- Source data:
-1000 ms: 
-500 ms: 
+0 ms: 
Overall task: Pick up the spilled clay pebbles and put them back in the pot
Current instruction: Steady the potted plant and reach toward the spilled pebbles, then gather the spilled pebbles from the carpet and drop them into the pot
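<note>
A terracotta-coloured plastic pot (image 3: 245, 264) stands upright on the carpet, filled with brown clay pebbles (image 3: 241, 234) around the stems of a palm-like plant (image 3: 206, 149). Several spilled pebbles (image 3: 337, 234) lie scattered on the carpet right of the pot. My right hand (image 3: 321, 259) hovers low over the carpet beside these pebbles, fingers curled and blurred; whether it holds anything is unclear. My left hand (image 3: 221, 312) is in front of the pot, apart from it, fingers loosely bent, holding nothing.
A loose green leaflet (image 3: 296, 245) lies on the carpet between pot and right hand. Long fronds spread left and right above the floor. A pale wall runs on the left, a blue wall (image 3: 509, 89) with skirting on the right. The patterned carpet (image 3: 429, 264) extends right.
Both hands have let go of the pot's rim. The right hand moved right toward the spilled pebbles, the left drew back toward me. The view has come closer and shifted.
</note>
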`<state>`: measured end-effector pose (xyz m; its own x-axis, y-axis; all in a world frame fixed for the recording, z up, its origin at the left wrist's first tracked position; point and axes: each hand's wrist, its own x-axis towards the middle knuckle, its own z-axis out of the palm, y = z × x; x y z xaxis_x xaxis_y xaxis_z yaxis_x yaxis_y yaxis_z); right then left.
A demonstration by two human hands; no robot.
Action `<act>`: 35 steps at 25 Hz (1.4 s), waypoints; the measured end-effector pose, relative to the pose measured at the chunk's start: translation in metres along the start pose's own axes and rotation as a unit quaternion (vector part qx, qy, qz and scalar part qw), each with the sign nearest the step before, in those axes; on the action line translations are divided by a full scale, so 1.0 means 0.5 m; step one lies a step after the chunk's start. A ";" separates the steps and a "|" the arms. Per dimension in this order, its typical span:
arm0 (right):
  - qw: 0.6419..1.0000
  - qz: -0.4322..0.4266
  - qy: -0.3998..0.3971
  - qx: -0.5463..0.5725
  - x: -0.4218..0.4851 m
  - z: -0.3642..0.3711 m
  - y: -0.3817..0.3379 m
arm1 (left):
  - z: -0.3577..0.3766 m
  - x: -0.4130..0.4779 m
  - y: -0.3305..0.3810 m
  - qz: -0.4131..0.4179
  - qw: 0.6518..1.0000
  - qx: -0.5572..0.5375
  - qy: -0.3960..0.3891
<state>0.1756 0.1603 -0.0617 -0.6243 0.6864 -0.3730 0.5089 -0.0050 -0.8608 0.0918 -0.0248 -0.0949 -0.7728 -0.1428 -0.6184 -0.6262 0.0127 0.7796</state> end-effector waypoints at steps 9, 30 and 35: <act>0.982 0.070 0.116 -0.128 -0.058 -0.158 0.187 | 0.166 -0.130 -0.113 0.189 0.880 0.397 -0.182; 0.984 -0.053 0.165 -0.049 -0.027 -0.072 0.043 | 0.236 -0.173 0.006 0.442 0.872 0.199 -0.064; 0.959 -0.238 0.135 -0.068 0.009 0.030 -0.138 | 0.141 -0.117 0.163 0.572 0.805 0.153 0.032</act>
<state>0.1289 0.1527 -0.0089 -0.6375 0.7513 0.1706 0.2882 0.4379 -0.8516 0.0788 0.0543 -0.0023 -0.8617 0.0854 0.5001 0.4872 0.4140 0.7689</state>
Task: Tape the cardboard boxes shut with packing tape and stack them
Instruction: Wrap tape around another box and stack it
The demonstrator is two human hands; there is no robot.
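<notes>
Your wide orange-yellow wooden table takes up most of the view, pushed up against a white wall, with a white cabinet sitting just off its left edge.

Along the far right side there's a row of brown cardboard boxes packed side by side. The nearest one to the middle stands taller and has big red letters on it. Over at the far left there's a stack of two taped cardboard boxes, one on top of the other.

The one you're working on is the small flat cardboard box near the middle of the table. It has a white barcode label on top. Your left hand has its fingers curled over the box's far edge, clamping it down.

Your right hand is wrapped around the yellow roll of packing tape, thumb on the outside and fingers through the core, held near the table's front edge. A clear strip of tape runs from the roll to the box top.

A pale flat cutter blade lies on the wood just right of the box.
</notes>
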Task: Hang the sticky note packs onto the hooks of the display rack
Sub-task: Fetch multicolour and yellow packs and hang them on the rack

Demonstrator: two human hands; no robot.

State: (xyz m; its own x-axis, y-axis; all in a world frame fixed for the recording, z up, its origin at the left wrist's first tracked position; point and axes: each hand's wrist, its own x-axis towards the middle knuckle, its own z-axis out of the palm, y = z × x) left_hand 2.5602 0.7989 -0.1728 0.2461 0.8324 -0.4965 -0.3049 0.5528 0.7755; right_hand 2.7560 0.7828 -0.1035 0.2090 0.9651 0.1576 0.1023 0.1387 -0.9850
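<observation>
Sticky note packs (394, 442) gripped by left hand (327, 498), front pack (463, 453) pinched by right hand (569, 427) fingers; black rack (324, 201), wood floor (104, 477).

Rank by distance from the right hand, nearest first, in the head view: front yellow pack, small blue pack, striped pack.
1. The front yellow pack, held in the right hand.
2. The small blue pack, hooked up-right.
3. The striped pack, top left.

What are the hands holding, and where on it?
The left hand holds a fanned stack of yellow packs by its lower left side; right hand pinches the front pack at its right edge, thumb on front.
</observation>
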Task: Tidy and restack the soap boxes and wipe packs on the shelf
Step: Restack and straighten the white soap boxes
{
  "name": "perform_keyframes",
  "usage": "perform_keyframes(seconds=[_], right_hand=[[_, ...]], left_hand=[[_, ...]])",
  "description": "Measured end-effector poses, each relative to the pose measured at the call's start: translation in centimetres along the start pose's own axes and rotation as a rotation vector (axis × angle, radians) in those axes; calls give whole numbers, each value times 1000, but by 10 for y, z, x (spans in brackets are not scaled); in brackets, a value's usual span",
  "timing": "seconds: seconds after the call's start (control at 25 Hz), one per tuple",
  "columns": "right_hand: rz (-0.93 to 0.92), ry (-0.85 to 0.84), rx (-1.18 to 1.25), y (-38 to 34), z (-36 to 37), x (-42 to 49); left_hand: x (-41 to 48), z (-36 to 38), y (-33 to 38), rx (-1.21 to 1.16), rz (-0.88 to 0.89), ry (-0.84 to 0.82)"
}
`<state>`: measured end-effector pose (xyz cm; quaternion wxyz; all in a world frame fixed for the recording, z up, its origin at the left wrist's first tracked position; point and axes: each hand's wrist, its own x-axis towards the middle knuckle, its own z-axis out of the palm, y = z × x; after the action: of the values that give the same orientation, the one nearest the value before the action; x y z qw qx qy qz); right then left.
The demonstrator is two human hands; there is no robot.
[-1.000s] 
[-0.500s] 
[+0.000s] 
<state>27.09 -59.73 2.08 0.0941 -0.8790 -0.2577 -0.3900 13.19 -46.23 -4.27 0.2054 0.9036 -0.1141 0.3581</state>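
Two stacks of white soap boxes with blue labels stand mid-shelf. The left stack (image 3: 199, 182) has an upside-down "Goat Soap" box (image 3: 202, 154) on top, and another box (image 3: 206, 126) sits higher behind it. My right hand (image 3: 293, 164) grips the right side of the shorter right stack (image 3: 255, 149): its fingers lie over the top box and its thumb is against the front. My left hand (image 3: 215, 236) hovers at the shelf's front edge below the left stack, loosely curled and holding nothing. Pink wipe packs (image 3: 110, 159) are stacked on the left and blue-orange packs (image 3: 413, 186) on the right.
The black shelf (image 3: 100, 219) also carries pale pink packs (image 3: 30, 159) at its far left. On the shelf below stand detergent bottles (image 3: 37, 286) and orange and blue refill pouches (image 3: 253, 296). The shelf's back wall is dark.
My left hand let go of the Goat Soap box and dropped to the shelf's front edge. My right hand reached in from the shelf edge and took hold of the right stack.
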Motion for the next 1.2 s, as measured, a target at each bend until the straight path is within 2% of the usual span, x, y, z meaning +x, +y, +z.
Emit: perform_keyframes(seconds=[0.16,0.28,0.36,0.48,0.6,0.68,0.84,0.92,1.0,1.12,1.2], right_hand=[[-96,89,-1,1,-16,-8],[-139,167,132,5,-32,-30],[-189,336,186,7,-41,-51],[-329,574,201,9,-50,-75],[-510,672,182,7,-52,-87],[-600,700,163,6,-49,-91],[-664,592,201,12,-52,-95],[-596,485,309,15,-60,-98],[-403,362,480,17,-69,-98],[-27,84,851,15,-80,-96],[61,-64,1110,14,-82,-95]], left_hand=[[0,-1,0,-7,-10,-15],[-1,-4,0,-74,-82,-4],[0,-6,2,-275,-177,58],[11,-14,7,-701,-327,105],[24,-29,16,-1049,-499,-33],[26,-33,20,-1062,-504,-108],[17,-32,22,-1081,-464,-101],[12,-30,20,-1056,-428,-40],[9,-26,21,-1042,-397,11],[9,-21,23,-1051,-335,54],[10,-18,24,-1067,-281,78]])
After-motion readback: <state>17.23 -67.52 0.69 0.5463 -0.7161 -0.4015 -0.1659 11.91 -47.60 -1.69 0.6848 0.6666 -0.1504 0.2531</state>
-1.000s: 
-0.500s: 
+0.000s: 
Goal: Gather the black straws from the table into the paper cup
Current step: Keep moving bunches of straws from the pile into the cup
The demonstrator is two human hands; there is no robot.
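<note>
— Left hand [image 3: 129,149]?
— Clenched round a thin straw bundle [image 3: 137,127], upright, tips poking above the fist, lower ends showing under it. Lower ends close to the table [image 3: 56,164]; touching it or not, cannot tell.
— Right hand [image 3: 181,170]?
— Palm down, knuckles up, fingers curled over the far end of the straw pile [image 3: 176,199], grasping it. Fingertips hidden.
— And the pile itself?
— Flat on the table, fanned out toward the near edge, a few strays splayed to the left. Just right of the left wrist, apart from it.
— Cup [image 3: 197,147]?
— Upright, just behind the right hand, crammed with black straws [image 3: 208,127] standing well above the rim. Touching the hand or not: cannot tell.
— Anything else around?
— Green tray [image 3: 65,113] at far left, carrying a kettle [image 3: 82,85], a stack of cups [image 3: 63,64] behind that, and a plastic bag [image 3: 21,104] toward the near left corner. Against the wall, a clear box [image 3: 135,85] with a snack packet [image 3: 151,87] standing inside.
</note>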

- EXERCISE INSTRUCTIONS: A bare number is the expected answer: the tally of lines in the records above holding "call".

- OUTPUT BELOW: 2